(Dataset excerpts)
◆ ◆ ◆

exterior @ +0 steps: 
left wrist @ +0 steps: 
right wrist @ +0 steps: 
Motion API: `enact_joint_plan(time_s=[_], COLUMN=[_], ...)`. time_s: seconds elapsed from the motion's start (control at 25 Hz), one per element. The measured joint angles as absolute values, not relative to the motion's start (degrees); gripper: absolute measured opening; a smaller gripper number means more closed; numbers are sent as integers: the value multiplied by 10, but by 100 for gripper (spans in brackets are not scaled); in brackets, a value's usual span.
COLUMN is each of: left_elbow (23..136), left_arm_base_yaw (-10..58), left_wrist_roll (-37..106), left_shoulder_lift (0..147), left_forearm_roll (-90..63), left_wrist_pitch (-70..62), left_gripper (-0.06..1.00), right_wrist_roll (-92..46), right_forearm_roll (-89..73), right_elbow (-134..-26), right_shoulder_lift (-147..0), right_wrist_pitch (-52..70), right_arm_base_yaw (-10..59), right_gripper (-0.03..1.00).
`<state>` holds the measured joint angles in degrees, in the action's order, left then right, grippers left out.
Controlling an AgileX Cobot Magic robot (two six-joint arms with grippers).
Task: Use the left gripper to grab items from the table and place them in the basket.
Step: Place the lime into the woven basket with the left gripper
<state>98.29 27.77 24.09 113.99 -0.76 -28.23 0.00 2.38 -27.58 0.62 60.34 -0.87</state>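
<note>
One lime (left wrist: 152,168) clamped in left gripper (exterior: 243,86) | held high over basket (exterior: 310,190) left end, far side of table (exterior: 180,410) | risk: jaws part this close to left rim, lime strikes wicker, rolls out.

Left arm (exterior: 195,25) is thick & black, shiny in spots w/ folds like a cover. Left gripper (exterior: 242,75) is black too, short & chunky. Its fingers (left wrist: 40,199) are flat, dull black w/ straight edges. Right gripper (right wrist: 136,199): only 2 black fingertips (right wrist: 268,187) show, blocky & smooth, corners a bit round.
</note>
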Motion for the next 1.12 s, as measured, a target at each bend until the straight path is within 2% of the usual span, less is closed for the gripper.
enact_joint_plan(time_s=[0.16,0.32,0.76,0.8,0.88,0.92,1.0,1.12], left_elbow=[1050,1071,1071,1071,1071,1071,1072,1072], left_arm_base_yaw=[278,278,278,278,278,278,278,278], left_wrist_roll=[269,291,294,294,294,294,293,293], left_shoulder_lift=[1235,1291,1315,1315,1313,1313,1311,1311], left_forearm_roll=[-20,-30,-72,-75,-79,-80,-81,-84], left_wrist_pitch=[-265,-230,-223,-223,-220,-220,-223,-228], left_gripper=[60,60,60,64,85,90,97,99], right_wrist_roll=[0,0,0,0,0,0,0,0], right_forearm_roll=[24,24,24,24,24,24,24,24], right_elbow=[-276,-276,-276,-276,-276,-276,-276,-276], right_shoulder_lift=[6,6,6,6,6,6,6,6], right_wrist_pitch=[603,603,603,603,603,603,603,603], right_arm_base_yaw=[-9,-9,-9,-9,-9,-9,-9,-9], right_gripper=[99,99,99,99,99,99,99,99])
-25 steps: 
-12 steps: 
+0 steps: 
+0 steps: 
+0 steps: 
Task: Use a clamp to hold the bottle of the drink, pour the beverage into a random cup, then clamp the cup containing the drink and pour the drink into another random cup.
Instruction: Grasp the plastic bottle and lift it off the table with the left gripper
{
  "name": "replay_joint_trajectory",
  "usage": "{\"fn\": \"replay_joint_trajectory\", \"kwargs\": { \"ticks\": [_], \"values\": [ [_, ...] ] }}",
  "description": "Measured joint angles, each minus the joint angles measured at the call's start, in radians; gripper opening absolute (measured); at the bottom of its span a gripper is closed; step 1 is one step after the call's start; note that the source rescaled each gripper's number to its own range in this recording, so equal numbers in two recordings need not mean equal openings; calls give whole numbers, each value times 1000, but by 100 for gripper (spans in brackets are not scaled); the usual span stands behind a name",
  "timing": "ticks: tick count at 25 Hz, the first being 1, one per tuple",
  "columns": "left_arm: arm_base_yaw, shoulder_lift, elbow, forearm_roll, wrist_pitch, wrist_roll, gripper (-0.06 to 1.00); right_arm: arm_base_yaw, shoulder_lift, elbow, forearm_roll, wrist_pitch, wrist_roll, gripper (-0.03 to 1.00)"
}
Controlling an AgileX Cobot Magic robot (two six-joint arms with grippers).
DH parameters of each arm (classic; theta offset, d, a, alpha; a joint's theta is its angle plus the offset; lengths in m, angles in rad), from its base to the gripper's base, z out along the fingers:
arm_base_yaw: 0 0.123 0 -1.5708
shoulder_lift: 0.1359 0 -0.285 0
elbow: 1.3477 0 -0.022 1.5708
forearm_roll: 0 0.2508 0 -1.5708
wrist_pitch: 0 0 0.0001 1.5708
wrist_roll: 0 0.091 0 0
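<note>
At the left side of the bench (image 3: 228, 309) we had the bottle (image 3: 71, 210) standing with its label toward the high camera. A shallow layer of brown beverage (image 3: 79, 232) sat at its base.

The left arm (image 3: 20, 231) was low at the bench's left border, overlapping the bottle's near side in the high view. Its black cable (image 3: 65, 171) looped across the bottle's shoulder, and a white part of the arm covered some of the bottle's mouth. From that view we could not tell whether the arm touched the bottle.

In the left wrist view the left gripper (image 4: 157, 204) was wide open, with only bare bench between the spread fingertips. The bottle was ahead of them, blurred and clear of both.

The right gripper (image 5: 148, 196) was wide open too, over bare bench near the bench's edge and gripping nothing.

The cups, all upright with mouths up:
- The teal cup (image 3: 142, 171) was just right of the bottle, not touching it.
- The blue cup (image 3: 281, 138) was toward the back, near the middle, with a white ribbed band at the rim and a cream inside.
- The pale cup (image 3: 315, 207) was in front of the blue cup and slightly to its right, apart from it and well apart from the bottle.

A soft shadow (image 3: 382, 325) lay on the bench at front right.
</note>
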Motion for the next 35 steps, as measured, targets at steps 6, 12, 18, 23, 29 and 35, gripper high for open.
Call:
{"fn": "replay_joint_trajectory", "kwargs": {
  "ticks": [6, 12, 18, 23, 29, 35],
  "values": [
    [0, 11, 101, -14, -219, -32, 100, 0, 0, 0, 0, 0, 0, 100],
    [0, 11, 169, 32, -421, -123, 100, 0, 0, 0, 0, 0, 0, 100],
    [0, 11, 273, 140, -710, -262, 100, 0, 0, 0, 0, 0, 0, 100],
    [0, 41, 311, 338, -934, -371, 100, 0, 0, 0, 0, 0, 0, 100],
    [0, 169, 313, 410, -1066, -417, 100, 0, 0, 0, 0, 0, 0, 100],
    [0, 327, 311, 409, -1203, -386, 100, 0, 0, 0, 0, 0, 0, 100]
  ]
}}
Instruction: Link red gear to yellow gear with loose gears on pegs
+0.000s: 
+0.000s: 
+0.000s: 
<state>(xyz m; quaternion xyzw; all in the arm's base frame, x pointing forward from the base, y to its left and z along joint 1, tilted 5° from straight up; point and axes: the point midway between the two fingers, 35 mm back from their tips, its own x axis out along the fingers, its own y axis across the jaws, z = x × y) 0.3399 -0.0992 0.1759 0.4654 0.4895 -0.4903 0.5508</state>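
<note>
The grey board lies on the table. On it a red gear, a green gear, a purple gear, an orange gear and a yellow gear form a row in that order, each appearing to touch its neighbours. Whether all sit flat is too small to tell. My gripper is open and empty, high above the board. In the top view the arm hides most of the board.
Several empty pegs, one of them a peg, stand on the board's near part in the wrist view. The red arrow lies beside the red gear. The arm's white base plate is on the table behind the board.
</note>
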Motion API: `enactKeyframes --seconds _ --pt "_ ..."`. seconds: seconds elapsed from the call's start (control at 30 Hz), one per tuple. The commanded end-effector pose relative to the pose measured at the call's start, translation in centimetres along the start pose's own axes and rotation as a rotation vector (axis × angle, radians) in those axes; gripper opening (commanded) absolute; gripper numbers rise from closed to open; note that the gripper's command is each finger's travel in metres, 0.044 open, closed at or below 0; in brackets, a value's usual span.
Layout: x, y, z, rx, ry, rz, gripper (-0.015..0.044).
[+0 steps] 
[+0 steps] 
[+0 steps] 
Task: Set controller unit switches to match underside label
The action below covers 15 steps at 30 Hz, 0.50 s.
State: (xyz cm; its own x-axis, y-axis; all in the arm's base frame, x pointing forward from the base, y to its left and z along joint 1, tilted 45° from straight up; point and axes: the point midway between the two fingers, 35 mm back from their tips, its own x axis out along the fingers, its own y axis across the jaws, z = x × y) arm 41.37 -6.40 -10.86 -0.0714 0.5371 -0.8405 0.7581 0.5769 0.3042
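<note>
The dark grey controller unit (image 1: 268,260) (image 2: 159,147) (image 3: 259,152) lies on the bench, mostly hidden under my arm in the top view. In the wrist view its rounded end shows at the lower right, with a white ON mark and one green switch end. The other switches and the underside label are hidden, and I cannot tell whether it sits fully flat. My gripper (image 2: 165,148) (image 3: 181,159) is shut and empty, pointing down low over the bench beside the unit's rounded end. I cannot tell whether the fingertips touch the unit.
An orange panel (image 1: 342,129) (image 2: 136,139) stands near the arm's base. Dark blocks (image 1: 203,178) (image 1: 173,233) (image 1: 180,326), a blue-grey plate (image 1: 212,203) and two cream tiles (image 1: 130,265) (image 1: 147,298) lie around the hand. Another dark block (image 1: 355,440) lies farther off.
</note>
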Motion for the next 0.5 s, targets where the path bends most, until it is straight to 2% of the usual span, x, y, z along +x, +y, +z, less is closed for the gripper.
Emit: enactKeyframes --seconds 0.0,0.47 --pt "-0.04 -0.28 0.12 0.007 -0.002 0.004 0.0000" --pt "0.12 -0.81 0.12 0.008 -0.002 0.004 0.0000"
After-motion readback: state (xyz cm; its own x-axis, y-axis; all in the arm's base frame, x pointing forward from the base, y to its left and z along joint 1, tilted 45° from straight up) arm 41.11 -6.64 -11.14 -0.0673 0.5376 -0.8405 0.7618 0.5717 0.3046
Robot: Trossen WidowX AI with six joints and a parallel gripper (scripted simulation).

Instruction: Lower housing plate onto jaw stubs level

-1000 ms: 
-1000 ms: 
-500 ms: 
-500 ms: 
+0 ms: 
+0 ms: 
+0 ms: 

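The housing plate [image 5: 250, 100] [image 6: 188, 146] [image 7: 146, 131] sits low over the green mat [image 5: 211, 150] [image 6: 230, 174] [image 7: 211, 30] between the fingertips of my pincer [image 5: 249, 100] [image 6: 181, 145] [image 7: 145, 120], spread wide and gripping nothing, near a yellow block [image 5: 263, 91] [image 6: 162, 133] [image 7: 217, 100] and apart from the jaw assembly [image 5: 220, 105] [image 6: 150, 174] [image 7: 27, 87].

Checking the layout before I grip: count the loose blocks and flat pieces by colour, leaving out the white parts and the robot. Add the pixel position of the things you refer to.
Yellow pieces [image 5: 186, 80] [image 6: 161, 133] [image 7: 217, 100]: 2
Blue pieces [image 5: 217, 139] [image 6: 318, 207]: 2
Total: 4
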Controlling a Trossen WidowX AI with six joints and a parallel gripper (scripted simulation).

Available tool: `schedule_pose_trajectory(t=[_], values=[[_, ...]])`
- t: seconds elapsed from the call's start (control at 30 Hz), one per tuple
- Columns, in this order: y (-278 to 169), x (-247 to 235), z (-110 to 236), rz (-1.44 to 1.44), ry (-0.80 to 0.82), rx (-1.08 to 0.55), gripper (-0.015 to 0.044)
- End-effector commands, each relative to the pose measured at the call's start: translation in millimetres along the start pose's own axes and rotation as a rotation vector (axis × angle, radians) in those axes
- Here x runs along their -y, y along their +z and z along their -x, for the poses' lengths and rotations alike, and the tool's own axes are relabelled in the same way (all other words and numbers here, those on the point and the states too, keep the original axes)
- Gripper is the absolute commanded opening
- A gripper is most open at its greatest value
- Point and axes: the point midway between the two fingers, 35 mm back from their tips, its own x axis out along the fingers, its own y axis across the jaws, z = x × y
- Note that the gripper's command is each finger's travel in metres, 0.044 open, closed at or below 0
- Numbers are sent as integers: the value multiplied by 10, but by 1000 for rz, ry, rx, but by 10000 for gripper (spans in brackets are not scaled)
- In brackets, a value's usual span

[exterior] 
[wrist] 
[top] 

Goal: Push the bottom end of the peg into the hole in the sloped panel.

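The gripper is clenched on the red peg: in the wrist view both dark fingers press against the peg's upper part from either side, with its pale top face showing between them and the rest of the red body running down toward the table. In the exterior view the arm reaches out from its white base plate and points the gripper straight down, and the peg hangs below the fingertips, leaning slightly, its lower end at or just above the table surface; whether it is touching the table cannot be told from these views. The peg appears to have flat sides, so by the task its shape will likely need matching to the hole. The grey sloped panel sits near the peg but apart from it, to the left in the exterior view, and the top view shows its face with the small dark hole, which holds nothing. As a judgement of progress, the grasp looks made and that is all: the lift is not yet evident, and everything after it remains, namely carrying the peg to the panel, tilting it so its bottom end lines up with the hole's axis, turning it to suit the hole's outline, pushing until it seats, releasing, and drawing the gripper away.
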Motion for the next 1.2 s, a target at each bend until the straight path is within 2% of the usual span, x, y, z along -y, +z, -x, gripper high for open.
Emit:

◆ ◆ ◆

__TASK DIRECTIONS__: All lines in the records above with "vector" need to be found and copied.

__TASK RESULT__:
Motion API: `enactKeyframes --seconds _ --pt "_ ..."`. seconds: seconds elapsed from the call's start (control at 30 Hz), one per tuple. The commanded end-effector pose relative to the pose measured at the call's start, translation in centimetres along the start pose's own axes and rotation as a rotation vector (axis × angle, radians) in those axes; gripper opening (commanded) absolute; gripper numbers rise from closed to open; note that the gripper's command is each finger's travel in metres, 0.044 open, closed at or below 0; in brackets, a value's usual span.
- End-effector commands, each relative to the pose measured at the call's start: translation in millimetres along the start pose's own axes and rotation as a rotation vector (axis × angle, radians) in those axes

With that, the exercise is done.